SECURITIES AND EXCHANGE COMMISSION

Washington, D.C. 20549

 

 

SCHEDULE 14D-9

Solicitation/Recommendation Statement

Under Section 14(d)(4) of the Securities Exchange Act of 1934

 

 

TRANSLATE BIO, INC.

(Name of Subject Company)

 

 

TRANSLATE BIO, INC.

(Name of Person Filing Statement)

 

 

Common Stock, $0.001 par value per share

(Title of Class of Securities)

89374L104(CUSIP Number of Class of Securities)

Ronald C. Renaud Jr.

Chairperson and Chief Executive Officer

Translate Bio, Inc.

29 Hartwell Avenue

Lexington, Massachusetts, 02421

(617) 945-7361

(Name, Address and Telephone Number of Person Authorized to Receive Notices and Communications on Behalf of the Person Filing Statement)

With Copies to:

Krishna Veeraraghavan, Esq.

Paul, Weiss, Rifkind, Wharton & Garrison LLP

1285 Avenue of the Americas

New York, NY 10019-6064

(212) 373-3000

 

 

 

 

Check the box if the filing relates solely to preliminary communications made before the commencement of a tender offer.

 

 

 


This Amendment No. 1 amends and supplements the Solicitation/Recommendation Statement on Schedule 14D-9 (as amended or supplemented from time to time, the “Schedule 14D-9”) previously filed by Translate Bio Inc., a Delaware corporation (“Translate Bio”), with the Securities and Exchange Commission on August 16, 2021, relating to the tender offer (i) Sanofi, a French société anonyme (“Sanofi”), (ii) Aventis Inc., a Delaware corporation and wholly owned subsidiary of Sanofi (“Aventis”), and (iii) Vector Merger Sub, Inc., a Delaware corporation and direct, wholly owned subsidiary of Aventis (“Purchaser”), to purchase all of the outstanding shares of the Translate Bio’s common stock, par value $0.001 per share (the “Shares” and each, a “Share”) for $38.00 per Share (the “Offer Price”), to be paid to the seller in cash, without interest and subject to any withholding of taxes required by applicable legal requirements, upon the terms and subject to the conditions set forth in the Offer to Purchase, dated August 16, 2021 (as it may be amended or supplemented from time to time, the “Offer to Purchase”), and the related Letter of Transmittal (as it may be amended or supplemented from time to time, the “Letter of Transmittal” and together with the Offer to Purchase, the “Offer”).

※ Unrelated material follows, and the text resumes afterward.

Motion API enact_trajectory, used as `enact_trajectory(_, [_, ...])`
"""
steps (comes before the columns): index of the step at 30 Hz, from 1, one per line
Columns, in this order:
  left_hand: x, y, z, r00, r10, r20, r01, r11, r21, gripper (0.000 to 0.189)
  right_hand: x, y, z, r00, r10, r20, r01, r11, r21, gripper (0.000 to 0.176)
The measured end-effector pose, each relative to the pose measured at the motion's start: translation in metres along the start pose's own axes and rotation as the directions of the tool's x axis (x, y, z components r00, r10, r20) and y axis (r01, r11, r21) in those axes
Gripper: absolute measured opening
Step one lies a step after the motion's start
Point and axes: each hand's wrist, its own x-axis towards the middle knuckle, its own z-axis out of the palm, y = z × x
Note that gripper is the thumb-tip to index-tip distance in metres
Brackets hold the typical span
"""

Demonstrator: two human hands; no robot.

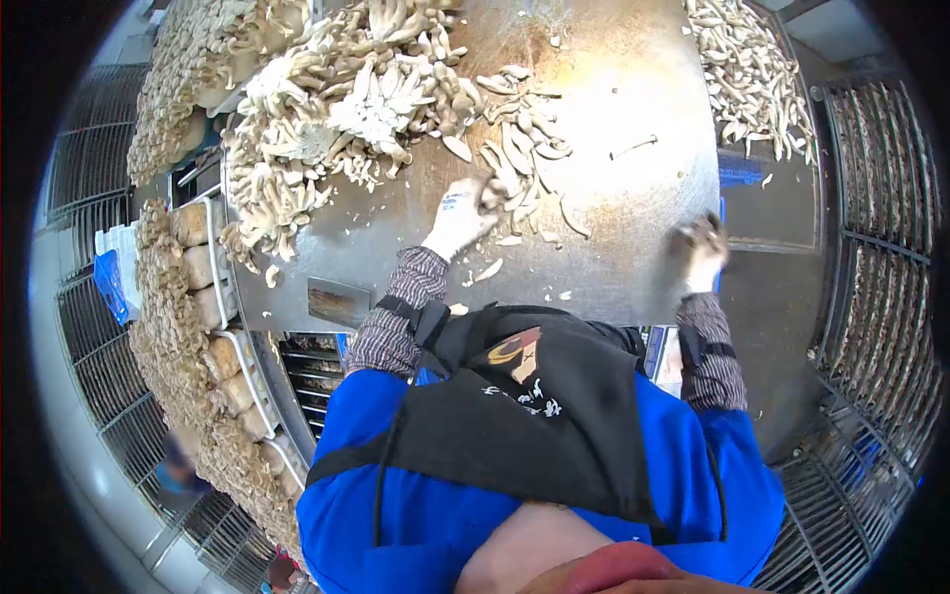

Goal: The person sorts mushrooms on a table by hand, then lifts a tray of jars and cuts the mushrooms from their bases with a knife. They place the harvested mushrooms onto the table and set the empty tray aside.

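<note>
My left hand (465, 213), in a white glove with dark fingertips, is at the near edge of a loose spread of pale mushrooms (517, 148) on the metal table (633, 213). Its fingers are curled together against the mushrooms; what lies inside them is hidden. Over the table's right edge is my right hand (701, 252), gloved too and smeared by motion, so its fingers and anything in them do not show clearly. A big heap of clustered mushrooms (366, 109) covers the table's left side. One thin mushroom piece (633, 147) lies apart on the right.
More loose mushrooms (747, 74) fill a surface beyond the table's right edge. A flat metal plate (338, 301) lies at the near left corner. Racks of mushroom blocks (226, 366) stand at left, metal shelving (881, 188) at right. Other people are partly visible at lower left.
</note>
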Motion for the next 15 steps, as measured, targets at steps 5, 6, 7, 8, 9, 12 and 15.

Any capitalized term used and not otherwise defined herein shall have the meaning ascribed to such term in the Schedule 14D-9.

Explanatory Note

While Translate Bio believes that the disclosures set forth in the Schedule 14D-9 comply fully with all applicable law and denies the allegations in the pending actions described below under the section entitled Item 8 “Additional Information” of the Schedule 14D-9, in order to moot plaintiffs’ disclosure claims, avoid nuisance and possible expense and business delays, and provide additional information to its stockholders, Translate Bio has determined voluntarily to supplement certain disclosures in the Schedule 14D-9 related to plaintiffs’ claims with the supplemental disclosures set forth below under the section entitled Item 4 “The Solicitation or Recommendation” of the Schedule 14D-9 (the “Supplemental Disclosures”). Nothing in the Supplemental Disclosures shall be deemed an admission of the legal merit, necessity or materiality under applicable laws of any of the disclosures set forth herein. To the contrary, Translate Bio specifically denies all allegations in such complaints that any additional disclosure was or is required or material.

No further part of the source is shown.